The city received two project proposals; during the April 11 City Council meeting, council members discussed the proposal submitted by the firm Columbus Pacific Development (CPD). The firm has completed many affordable housing projects in Park City and Salt Lake City; it also worked on plans for Arroyo Crossing in Moab.

The firm’s proposal could house as many as 288 individuals, and the firm said it was willing to work with city staff to resolve any discrepancies. 

The conceptual plan includes a mix of nine three-bedroom homes, 36 two-bedroom duplexes, and two buildings of “co-living studio” units. Each co-living unit would have one common area and kitchen, shared by multiple private bedrooms. In the proposal, CPD said these units may be desirable to future residents as a way to “lower the base rent for residents and accommodate a more social environment for singles and couples.” 

“Our research has shown that generally lower-paying jobs are filled by younger people, who gravitate towards social living arrangements, primarily due to the much lower available rents,” the proposal says.

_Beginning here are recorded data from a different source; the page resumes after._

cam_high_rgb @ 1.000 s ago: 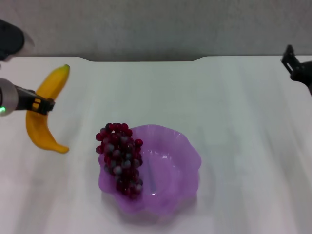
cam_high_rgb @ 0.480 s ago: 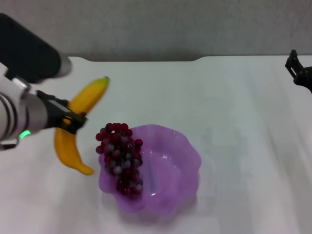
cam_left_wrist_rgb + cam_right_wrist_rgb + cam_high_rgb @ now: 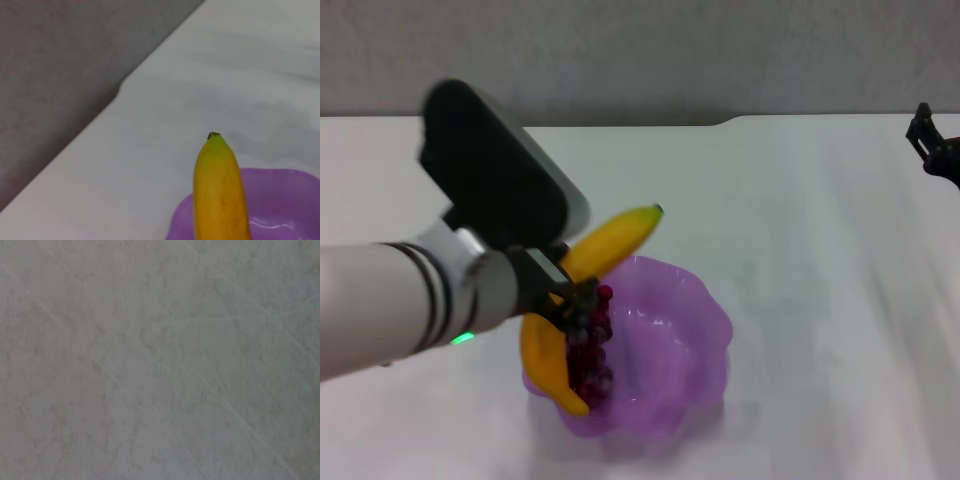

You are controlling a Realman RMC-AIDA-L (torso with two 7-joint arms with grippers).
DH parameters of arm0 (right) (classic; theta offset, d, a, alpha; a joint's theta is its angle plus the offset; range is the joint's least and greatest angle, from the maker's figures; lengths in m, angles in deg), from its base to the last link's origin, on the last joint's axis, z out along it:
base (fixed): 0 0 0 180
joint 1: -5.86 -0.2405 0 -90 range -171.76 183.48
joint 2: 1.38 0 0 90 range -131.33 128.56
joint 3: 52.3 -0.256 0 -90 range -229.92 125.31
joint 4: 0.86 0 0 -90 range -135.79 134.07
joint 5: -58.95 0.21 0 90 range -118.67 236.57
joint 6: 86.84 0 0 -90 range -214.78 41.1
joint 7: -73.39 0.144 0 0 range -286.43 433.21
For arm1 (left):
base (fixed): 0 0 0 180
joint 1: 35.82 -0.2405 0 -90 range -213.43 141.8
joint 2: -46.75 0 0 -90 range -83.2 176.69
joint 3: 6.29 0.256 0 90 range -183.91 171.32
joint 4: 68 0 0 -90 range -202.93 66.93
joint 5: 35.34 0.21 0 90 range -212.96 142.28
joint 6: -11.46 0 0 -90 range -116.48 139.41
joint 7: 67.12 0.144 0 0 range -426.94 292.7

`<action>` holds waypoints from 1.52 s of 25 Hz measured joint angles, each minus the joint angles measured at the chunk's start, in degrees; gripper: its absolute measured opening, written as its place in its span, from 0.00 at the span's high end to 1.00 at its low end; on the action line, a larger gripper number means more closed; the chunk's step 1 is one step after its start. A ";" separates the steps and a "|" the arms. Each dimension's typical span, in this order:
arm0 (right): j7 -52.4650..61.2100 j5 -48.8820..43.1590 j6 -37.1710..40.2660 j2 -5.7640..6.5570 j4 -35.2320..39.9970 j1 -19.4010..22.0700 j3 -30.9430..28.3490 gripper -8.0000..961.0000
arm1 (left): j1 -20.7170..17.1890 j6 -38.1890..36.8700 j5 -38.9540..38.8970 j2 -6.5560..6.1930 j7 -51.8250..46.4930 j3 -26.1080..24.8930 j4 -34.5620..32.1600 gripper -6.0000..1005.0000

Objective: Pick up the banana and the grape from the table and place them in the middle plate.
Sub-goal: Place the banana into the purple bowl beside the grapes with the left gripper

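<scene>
My left gripper (image 3: 563, 290) is shut on the yellow banana (image 3: 610, 243) and holds it tilted above the left side of the purple scalloped plate (image 3: 690, 330). The banana's green tip points toward the far right; its lower end hangs over the plate's left rim. It also shows in the left wrist view (image 3: 220, 195), over the plate (image 3: 280, 200). The grape bunch (image 3: 588, 355) lies in the plate's left part, mostly hidden behind the banana and the gripper. My right gripper (image 3: 932, 148) is parked at the far right edge of the table.
The white table (image 3: 800, 200) has a notch in its far edge. A grey wall runs behind it. The right wrist view shows only bare tabletop (image 3: 160, 360).
My left arm has carried the banana to the right, from the table's left side to over the plate's left rim. The right gripper has hardly moved.
</scene>
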 joint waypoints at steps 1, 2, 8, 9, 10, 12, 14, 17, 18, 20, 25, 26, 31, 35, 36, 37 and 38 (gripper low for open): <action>0.00 0.00 -0.03 0.00 0.00 -0.01 0.00 0.09 | 0.62 -0.33 -0.09 0.02 -0.04 0.39 1.00 0.56; 0.00 0.00 -0.06 0.00 0.00 -0.01 0.00 0.09 | 1.27 -0.74 -0.19 0.06 -0.11 0.79 2.02 0.56; 0.00 0.00 -0.20 0.00 0.13 -0.17 0.03 0.09 | 5.51 -3.91 -0.21 0.20 -1.09 1.76 8.22 0.56; 0.00 0.00 -0.22 0.00 0.20 -0.18 0.09 0.09 | 6.34 -4.37 -0.06 0.20 -1.61 1.83 9.57 0.56; 0.00 0.00 -0.24 0.00 0.26 -0.18 0.16 0.09 | 6.97 -4.70 -0.01 0.21 -2.01 1.86 10.70 0.56; 0.00 0.00 -0.23 0.00 0.33 -0.19 0.28 0.09 | 7.79 -5.19 -0.06 0.20 -2.32 1.94 12.69 0.56; 0.00 0.00 -0.22 0.00 0.35 -0.22 0.35 0.09 | 8.22 -6.49 -0.18 0.19 -2.32 2.50 14.69 0.56; 0.00 0.00 -0.21 0.00 0.34 -0.29 0.36 0.09 | 8.64 -9.18 -0.19 0.18 -2.27 3.62 17.01 0.57; 0.00 0.00 -0.21 0.00 0.32 -0.32 0.36 0.09 | 9.03 -9.88 -0.21 0.18 -2.38 3.94 17.93 0.57; 0.00 0.00 -0.22 0.00 0.28 -0.38 0.36 0.09 | 10.08 -10.53 -0.34 0.19 -2.83 4.38 19.69 0.57; 0.00 0.00 -0.24 0.00 0.35 -0.56 0.35 0.09 | 12.54 -12.45 -0.92 0.29 -3.86 6.34 24.09 0.57; 0.00 0.00 -0.24 0.00 0.38 -0.57 0.35 0.09 | 12.88 -13.06 -1.04 0.29 -4.06 6.67 24.64 0.57; 0.00 0.00 -0.24 0.00 0.33 -0.67 0.43 0.09 | 13.31 -14.37 -1.16 0.32 -4.63 7.32 24.91 0.57; 0.00 0.00 -0.24 0.00 0.26 -0.67 0.44 0.09 | 13.46 -14.81 -0.91 0.36 -4.73 7.62 25.13 0.57; 0.00 0.00 -0.24 0.00 0.29 -0.67 0.44 0.09 | 13.63 -14.94 -0.75 0.37 -4.90 7.91 25.18 0.57; 0.00 0.00 -0.24 0.00 0.34 -0.67 0.44 0.09 | 13.85 -15.16 -0.56 0.39 -5.17 8.27 25.23 0.58; 0.00 0.00 -0.24 0.00 0.35 -0.66 0.44 0.09 | 14.04 -15.41 -0.35 0.41 -5.49 8.61 25.27 0.58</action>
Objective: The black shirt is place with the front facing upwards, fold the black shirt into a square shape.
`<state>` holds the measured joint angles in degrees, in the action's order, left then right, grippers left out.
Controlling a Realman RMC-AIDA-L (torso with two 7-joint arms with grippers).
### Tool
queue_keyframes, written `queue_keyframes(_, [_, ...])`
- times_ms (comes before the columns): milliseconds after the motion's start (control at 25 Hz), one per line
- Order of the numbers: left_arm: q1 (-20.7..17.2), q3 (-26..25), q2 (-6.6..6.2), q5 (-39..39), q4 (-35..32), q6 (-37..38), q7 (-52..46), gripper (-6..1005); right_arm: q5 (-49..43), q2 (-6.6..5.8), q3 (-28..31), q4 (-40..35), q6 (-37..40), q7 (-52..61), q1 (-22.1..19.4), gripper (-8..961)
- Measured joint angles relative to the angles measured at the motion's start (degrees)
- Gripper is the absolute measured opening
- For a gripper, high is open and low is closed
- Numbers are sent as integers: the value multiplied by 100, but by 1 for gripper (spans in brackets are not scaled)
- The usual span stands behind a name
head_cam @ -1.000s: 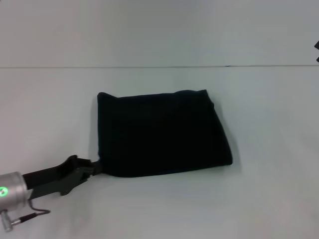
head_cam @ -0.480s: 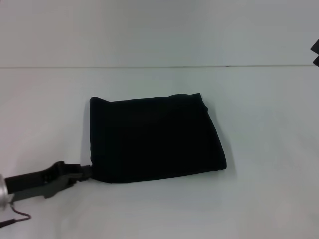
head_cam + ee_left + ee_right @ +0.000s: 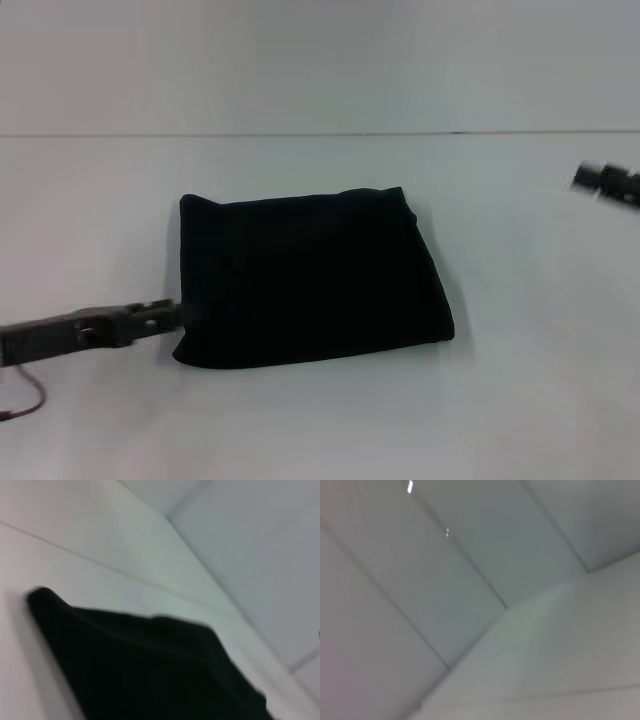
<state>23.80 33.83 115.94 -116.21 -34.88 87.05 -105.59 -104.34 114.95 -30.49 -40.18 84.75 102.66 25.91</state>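
No text, label or number is showing anywhere. The shirt (image 3: 310,280), lying just beside the left gripper (image 3: 165,316), is showing only plain black cloth, folded, with no letters facing up.

Soft, even, fairly bright light fills the head view, with a cool greenish-grey cast over the white table (image 3: 330,430). Shadows are faint: only a thin soft rim shows along the lower and right edges of the black shirt (image 3: 310,280), whose surface reads as near-featureless dark with barely visible folds. The left gripper (image 3: 150,318) at the lower left is smeared by motion blur, and the right gripper (image 3: 605,183) at the right edge is blurred too. The left wrist view is soft throughout, the black shirt (image 3: 150,675) fuzzy-edged. The right wrist view is hazy, with two small bright glints at the upper left.
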Motion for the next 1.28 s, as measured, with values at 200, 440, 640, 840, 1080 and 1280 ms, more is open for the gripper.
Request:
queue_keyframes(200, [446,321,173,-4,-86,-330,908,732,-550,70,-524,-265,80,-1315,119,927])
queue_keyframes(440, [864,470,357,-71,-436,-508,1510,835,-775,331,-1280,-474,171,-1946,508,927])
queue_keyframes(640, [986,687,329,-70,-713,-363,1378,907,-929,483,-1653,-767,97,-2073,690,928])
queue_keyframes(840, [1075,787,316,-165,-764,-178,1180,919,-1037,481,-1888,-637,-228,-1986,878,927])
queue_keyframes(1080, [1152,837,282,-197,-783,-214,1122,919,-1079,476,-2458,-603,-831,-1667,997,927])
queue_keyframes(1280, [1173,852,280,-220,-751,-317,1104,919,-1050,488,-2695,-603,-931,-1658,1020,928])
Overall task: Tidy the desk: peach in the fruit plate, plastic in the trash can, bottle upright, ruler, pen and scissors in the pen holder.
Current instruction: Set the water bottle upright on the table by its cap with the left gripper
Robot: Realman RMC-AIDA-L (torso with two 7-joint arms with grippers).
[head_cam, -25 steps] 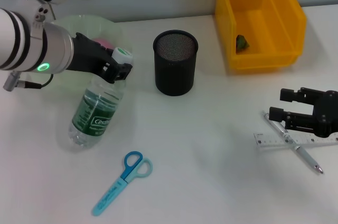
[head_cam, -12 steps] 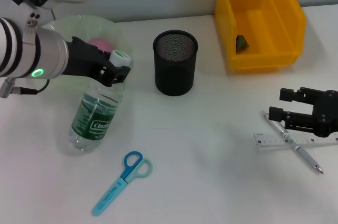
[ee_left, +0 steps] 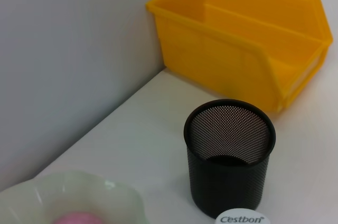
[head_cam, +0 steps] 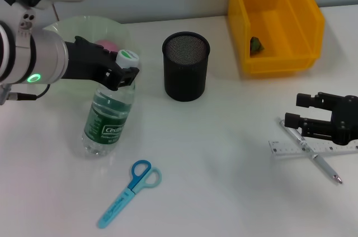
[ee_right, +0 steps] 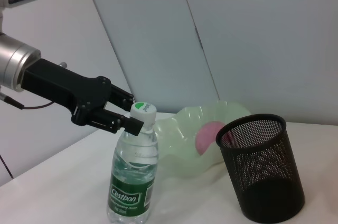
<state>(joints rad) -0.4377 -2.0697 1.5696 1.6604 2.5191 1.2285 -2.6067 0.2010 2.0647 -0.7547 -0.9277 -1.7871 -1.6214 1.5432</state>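
Open surface (head_cam: pixel 235 153) lies between the pen holder (head_cam: pixel 185 66) and ruler (head_cam: pixel 313 148). The bottle (head_cam: pixel 107 114) crowds the fruit plate (head_cam: pixel 120 30).

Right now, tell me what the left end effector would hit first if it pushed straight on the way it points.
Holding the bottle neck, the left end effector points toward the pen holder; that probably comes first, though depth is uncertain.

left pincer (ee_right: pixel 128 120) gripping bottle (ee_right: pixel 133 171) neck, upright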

The Slopeside Village project in Park City utilizes this design. 

The proposal lists starting rent for each unit: 

  • Six of the nine three-bedroom homes will be “affordable” units, with a starting monthly rent at $1,595; three of the nine three-bedroom homes will be “market” units, with a starting monthly rent at $2,195. 
  • 25 of the two-bedroom duplexes will be “affordable” units, with a starting monthly rent at $1,395. 11 units will be “market” units, with a starting monthly rent of $1,795. 
  • All of the co-living units will be “affordable,” with a starting monthly rent of $895 and $995 for couples. 

CPD believes these units could house up to 288 people.  The company estimated the total project cost to be around $21.5 million but also estimated it could bring in at least $1.5 million per year in rent, with rent increases each year. In the city’s most ideal timeline, the project would be completed by 2026. 

“One of the things we really appreciated about Columbus Pacific was their willingness to really understand the needs of the community and establish that before moving forward with the project,” said City Finance Director Ben Billingsley. 

Councilmembers said they were excited to move the project forward and about the proposal CPD created. 

“I’m just shocked it’s really only been five years I’ve laid awake and worried about Walnut Lane,” said Councilmember Tawny Knuteson-Boyd. “It seems like much longer … when we acquired this property, I thought, ‘This is a good thing we’re protecting that.’ And lots of times [lying awake], I have wondered if we really did do the smart thing. We learned that we are not developers, and we’re not very good landlords, but our former mayor had a vision, and she sold it. I’m glad to see this coming together.” 

The motion to begin contract negotiations passed unanimously.